Extract from the entries below, exactly as given, only the lines from the line containing "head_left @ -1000" to the line containing "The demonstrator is", both lines included.
==*==
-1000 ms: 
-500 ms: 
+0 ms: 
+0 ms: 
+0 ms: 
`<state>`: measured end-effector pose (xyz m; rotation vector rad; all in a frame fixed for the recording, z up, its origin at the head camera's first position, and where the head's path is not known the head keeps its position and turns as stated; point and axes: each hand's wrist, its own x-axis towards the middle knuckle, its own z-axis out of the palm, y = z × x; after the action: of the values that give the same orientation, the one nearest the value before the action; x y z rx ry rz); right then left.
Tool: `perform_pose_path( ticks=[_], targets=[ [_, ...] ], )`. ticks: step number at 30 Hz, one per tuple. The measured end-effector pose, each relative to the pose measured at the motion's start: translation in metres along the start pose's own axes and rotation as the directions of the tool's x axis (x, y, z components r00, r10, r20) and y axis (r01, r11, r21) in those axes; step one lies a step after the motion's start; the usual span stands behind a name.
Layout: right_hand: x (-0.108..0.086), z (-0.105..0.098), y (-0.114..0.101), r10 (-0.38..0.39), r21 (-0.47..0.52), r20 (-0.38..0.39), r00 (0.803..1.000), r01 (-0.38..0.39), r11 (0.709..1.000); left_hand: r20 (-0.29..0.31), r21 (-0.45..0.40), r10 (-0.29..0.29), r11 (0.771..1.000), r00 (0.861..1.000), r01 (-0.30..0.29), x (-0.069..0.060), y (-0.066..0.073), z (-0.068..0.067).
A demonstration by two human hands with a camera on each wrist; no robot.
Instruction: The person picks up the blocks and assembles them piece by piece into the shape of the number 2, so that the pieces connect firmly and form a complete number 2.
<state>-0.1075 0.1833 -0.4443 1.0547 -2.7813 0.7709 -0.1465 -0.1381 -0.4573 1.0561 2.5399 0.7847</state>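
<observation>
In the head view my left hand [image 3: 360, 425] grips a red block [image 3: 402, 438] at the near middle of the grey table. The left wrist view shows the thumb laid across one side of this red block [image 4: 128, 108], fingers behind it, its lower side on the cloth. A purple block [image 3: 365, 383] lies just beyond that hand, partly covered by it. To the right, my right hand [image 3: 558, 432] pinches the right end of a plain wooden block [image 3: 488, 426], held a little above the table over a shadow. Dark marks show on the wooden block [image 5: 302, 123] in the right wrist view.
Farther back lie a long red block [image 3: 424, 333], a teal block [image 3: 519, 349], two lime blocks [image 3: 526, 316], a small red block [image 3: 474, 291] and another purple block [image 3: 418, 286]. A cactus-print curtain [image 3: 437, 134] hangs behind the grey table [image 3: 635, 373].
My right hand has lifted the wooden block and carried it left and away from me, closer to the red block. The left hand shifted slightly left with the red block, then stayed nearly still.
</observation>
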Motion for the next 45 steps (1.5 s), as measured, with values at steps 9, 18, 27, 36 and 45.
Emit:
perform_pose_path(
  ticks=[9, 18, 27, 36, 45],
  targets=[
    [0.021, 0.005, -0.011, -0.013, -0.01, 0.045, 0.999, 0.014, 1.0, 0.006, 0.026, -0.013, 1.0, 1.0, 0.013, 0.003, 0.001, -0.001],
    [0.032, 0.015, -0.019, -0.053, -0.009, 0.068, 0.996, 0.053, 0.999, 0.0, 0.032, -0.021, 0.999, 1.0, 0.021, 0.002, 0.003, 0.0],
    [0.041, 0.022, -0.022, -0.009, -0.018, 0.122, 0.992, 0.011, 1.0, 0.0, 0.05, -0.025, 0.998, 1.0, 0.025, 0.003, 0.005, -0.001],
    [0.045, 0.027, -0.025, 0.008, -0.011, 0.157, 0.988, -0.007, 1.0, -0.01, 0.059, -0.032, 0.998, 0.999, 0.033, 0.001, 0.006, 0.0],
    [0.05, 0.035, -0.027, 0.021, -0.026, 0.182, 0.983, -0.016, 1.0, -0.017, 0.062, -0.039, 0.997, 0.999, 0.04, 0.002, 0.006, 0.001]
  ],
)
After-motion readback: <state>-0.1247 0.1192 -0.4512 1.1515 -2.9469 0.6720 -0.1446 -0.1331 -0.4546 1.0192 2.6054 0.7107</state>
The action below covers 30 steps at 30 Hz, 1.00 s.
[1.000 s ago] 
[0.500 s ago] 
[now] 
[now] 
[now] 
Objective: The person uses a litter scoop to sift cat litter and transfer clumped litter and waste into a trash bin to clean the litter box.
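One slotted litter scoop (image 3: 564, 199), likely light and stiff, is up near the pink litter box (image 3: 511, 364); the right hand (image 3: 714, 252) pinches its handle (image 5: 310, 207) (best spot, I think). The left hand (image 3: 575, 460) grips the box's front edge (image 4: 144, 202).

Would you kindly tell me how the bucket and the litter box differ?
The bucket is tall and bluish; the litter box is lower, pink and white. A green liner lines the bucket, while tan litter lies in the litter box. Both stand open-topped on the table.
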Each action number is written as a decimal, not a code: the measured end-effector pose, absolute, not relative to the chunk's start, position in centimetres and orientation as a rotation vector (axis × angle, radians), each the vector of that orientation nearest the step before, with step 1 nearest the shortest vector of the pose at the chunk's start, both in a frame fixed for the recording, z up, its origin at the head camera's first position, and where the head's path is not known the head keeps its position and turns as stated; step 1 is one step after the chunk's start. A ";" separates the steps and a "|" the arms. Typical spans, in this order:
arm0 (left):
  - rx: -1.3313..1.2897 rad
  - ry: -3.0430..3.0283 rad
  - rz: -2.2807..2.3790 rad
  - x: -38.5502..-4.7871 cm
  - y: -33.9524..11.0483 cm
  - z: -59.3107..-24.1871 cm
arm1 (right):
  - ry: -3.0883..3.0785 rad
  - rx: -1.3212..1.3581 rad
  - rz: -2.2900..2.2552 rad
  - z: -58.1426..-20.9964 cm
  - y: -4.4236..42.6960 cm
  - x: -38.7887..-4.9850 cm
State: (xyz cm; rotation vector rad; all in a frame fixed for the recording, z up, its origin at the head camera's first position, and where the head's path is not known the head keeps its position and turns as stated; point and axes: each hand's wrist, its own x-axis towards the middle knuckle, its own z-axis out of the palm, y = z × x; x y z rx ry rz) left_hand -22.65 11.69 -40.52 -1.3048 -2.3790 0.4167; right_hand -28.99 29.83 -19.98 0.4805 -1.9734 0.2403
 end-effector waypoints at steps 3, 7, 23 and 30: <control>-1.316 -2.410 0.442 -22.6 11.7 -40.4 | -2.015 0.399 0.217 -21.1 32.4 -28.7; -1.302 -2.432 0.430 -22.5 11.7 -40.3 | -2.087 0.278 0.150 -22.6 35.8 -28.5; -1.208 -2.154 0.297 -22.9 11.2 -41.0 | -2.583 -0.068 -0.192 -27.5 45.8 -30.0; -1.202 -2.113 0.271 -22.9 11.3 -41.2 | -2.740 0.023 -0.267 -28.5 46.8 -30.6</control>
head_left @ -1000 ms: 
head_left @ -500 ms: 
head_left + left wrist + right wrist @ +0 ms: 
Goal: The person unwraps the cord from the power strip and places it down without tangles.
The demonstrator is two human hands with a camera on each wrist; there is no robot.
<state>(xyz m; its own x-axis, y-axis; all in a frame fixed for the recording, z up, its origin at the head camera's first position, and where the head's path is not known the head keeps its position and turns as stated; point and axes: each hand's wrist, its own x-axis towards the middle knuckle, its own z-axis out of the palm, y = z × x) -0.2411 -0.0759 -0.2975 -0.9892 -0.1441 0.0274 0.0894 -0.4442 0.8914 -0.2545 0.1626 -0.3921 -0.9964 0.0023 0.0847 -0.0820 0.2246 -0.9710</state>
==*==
* **Result**:
head_left @ -1000 ms: 
head_left @ -500 ms: 
head_left + left wrist + right wrist @ +0 ms: 
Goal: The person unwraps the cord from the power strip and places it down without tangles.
The demonstrator is two human hands with a camera on each wrist; there is no robot.

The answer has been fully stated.